Sonna terdorong ke dinding.
Membentur pembatas, menyerupai celah yang ternyata sebuah pintu. Gapura menuju ruang bawah tanah penyimpan benda-benda kuno yang hanya diketahui sedikit orang. Ketika daun pintunya terbuka paksa, Sonna terdorong kekuatan tak terlihat. Ia jatuh di anak tangga atas, menggelundung ke bawah. Tubuhnya membentur lantai dengan keras.
Bummh!
Awh!
Suara kesakitan dari mulut Sonna berbarengan suara tulang-tulang di tubuhnya menghantam dasar ruang bawah tanah.
๐ ๐๐
Kepala pusing.
Lutut gemetar.
Rasa bergidik menyergap.
Di mana? Kenapa? Apa yang terjadi? Kenapa bisa? Mana yang lain? Semua pertanyaan membanjiri benak.
"Haloooo!" teriak Sonna.
Suaranya menggaung.
"Cookiiieeeesss?"
Suaranya bergema.
"Miiiiaaaaauuuwww??" Sonna menirukan suara kucing.
Menyadari tak ada siapa-siapa di lorong bawah tanah itu, Sonna mulai dihinggapi rasa takut teramat sangat. Ia meraba-raba saku roknya tapi tak mendapati ponsel. Ahya, gawainya sedang kehabisan baterai dan di-charge di kamar! Bagaimana cara menghubungi Bhumi, abangnya?
Tubuh Sonna melorot ke bawah, bersandar pada pegangan tangga. Ia mulai menangis. Sembari memeluk lutut dan membenamkan wajah, Sonna mulai membayangkan hal-hal buruk.
Teringat kedua orangtuanya yang telah tiada. Teringat kematian yang bisa datang kapan saja. Teringat berita-berita kejahatan yang sering dilihatnya di televisi. Besok atau lusa, adakah kanal yang akan memberitakan kemalangan tentang dirinya. O, bagaimana Bhumi akan menghadapi ini semua? Sonna tak dapat membayangkan kesedihan abangnya. Mereka berdua saling memiliki dan tak punya siapa-siapa yang peduli.

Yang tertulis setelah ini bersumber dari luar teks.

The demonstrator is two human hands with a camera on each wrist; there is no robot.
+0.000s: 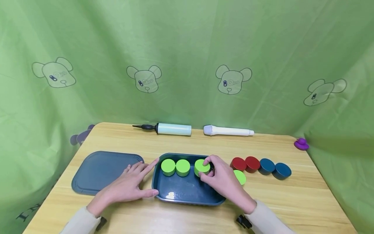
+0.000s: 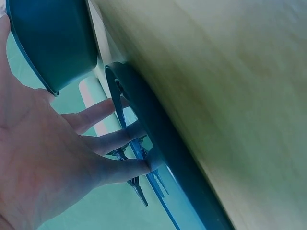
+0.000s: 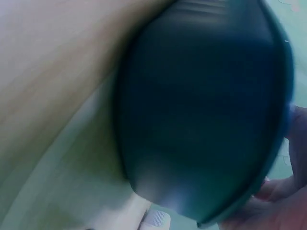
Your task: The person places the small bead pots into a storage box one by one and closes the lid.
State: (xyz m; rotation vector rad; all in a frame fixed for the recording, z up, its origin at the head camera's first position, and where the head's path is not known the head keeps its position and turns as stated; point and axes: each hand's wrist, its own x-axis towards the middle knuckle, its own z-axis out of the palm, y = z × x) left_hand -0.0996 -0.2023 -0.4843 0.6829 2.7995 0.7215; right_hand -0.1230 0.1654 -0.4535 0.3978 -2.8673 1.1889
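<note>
A dark blue rectangular tray [image 1: 187, 195] sits mid-table with two lime-green round blocks, a left one [image 1: 168, 167] and its neighbour [image 1: 182, 167], touching at its back left. My right hand [image 1: 223, 175] pinches a third lime-green round block [image 1: 201, 166] between thumb and fingers, over the tray's right part. My left hand [image 1: 131, 183] is spread, with thumb and index finger at the tray's left rim. Its other fingertips rest on a flat dark blue lid [image 2: 144, 110] beside the tray. In the right wrist view the tray's outer wall [image 3: 201, 105] hides the held block.
Right of the tray lie a lime-green block [image 1: 240, 177], two red blocks [image 1: 252, 164] and two dark blue blocks [image 1: 282, 171]. Along the back edge are a hand pump [image 1: 173, 129] and a white microphone [image 1: 230, 131]. A purple duck-like toy [image 1: 301, 144] sits at the far right corner.
</note>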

"Jangan takut!" sebuah suara berat dan asing mengejutkan. "Kamu jangan takut!"
Sonna tersentak.
Ia mendongakkan kepala.
Tak ada siapa-siapa di situ. Hanya ada tangga, lorong, ruang bawah tanah yang luas dan memiliki bilik-bilik seperti ruang Calya, Dahayu dan Janaloka.
Siapa yang tadi bersuara?
Sonna makin erat memeluk diri sendiri. Makin rapat menyandarkan tubuh ke tangga di belakangnya.
"Jangan takut, Manusia!" suara itu terdengar lagi.
Sebutan 'manusia' membuat Sonna berteriak lirih, menggeleng-gelengkan kepala dan menangis sembari memejamkan mata. Kedua telapak tangan menutup telinga.
"Kalau dia menyebutku 'manusia' terus dia makhluk apaaa?" Sonna merasakan ketakutan membuat benaknya tak dapat berpikir normal.
Gadis itu menarik napas panjang. Mencoba menenangkan diri.
Tenang. Tenang. Tenang.
Ia masih hidup sampai sekarang.
Tak ada hal buruk terjadi. Berarti suara yang berbicara itu sejauh ini tidak melukainya.
"Kami butuh bantuanmu, Manusia!" suara itu terdengar. Lebih dekat.
Hah?
Sonna tak mempercayai pendengarannya. Walau sudah ditutup tangan, suara masih dapat menembus masuk.
"Kamu baik dan berani," suara itu terdengar lagi. "Jangan takut. Justru kami sangat butuh pertolonganmu."
Sonna melepaskan tangan dari telinga namun belum berani membuka mata.
"Ayo, kamu harus ikut denganku, Manusia," suara itu mengajak. "Tak apa kamu menutup mata, asalkan berpegangan pada tubuhku."
Benak Sonna berpikir cepat.
Lebih baik menutup mata dan membiarkan makhluk asing itu membimbingnya, atau ia melihat jalan dengan mata kepala sendiri tanpa perlu menyentuhnya? Sonna menarik napas panjang, mengisi dadanya dengan sepenuh udara yang terasa dingin dan mampat di ruang bawah tanah ini.
Kalau ia melihat wujud mengerikan, pasti akan pingsan. Kalau ia menutup mata, akan dapat dikelabuhi. Tak ada pilihan yang benar-benar menguntungkan saat ini. Hanya keberanian dan doa pada Tuhan yang dapat menyelamatkannya.
Buka. Tutup. Buka. Tutup. Buka. Tutup.
Lebih baik membuka atau menutup mata?